Todo aquello quedó en nada comparado con sus esfuerzos por respirar, una imposibilidad cada vez mayor que lo sumió en un terror que no tenía manera de mostrar salvo por medio de la mirada. ¡Me estoy muriendo, pero no se lo puedo decir! ¡No lo saben, van a dejarme morir! ¡Necesito aire, necesito aire! ¡Aire! ¡Aire!

—El pulso es más débil que sospechosamente irregular, no es una catástrofe cardíaca primaria —decía el doctor Al—, pero las vías respiratorias siguen abiertas. No debería tener este instrumental conmigo, pero lo tomé prestado para un cursillo de reciclaje en técnicas de emergencia… Tengo que mantenerme al día… Voy a intubarlo y a utilizar la bolsa de respiración.

Y mientras hablaba iba trabajando, una de esas extrañas personas que hacen ambas cosas simultáneamente. Con la primera ráfaga de oxígeno en los pulmones, John supo, incluso en su estado, que no le habría atendido nadie mejor aunque se hubiera encontrado en la sala de emergencias del hospital. Durante tal vez seis o siete dichosas bocanadas pensó que había vencido aquello, fuera lo que fuese, pero luego ni siquiera la bolsa de aire y la presión ejercida sobre la misma conseguían que las vías respiratorias se dilatasen, ni tan solo de manera pasiva.

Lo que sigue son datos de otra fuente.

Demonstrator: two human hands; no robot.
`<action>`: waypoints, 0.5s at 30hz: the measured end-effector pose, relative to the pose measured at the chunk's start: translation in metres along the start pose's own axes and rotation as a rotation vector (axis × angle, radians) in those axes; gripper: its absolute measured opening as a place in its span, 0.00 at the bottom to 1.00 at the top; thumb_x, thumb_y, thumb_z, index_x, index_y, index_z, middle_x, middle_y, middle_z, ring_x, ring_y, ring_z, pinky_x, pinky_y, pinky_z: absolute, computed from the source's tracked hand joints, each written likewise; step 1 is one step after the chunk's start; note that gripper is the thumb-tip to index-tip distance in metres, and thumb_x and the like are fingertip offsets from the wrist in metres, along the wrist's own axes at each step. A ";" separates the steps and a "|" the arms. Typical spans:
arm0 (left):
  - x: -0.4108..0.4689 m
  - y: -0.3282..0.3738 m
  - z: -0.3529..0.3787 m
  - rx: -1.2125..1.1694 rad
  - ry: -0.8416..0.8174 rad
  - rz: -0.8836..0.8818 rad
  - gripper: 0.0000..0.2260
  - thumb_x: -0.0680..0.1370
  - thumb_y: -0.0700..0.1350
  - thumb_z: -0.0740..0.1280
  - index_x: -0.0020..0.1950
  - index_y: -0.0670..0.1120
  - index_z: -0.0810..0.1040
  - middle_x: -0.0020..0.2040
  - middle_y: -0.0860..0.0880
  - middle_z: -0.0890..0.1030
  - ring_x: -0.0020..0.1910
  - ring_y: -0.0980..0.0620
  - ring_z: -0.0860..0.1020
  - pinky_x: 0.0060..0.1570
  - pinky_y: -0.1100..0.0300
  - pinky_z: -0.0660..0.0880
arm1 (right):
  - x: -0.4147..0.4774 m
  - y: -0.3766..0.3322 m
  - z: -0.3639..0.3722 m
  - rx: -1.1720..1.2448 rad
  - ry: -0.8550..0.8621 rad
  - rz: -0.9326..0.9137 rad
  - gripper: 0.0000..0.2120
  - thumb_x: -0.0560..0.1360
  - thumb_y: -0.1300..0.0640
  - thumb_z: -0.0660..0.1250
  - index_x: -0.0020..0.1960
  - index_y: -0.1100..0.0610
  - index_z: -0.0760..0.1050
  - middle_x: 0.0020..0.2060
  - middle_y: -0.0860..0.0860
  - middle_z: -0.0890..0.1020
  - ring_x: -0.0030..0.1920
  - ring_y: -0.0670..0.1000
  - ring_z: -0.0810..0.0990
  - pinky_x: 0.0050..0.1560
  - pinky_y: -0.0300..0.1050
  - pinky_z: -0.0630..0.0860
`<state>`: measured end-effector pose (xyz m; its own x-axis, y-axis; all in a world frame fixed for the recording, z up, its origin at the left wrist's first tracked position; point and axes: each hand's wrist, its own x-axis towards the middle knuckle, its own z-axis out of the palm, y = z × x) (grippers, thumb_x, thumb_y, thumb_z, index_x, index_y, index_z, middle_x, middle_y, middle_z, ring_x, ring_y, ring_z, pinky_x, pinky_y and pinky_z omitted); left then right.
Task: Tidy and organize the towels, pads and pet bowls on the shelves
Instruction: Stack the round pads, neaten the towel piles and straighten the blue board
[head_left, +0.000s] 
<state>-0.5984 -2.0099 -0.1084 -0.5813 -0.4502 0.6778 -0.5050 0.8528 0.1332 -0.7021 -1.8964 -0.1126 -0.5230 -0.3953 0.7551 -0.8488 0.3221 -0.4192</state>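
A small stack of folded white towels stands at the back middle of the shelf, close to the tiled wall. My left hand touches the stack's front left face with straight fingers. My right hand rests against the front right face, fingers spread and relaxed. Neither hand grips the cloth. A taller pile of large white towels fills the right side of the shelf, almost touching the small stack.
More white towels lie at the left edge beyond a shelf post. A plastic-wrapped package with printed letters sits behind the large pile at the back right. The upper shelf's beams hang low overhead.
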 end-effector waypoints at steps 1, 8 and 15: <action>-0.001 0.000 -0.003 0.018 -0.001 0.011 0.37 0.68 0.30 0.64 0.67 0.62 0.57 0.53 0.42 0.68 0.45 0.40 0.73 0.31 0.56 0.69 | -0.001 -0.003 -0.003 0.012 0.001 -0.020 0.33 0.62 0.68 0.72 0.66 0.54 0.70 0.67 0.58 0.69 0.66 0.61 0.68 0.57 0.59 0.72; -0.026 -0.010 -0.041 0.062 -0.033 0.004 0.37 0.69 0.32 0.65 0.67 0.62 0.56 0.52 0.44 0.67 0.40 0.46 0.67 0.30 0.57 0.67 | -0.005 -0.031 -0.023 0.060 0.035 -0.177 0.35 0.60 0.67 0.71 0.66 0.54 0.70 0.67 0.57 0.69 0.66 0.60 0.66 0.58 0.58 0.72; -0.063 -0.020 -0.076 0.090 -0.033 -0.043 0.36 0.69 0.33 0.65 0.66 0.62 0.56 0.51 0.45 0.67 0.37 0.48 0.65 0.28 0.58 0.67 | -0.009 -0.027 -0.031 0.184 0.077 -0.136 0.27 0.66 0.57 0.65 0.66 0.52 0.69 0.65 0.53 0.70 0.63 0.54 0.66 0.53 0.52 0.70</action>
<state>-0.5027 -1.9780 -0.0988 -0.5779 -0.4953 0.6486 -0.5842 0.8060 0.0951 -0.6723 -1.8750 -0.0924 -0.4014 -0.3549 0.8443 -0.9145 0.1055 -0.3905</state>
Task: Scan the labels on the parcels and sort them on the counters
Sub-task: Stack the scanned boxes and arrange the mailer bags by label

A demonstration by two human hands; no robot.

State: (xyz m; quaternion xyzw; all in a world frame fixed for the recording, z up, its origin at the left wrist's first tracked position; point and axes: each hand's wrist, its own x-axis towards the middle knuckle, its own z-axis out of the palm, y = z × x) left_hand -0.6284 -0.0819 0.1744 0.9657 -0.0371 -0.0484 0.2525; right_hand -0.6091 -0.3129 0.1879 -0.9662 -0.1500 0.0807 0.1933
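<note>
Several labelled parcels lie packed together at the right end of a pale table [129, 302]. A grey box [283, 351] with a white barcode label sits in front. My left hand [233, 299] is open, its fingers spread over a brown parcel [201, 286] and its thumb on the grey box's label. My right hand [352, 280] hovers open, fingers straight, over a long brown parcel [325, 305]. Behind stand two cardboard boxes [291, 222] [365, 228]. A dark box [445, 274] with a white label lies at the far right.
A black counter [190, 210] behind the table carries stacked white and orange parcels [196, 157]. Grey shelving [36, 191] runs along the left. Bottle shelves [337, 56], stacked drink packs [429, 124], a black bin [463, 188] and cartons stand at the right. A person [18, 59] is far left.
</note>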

Dentro de su cabeza gritaba, gritaba, gritaba presa de un pánico ciego, absoluto. No se inmiscuyeron pensamientos sobre la vida que había vivido o sobre ninguna vida por venir ni tan solo durante la magnitud de un fotón; ni cielo, ni infierno, solo la horripilante presencia de la muerte inminente, y él tan vivo, despierto, obligado a experimentarla hasta el último, el más amargo instante… En sus ojos, un terror electrizado; en su mente, un grito.

John Hall murió once minutos después de haber empezado a notar calor. El doctor Al Markoff estaba de rodillas a un lado luchando por mantenerlo con vida mientras el doctor Jim Hunter permanecía en cuclillas al otro costado sujetándole la mano a modo de consuelo. Pero la vida se había extinguido, y no quedaba consuelo alguno.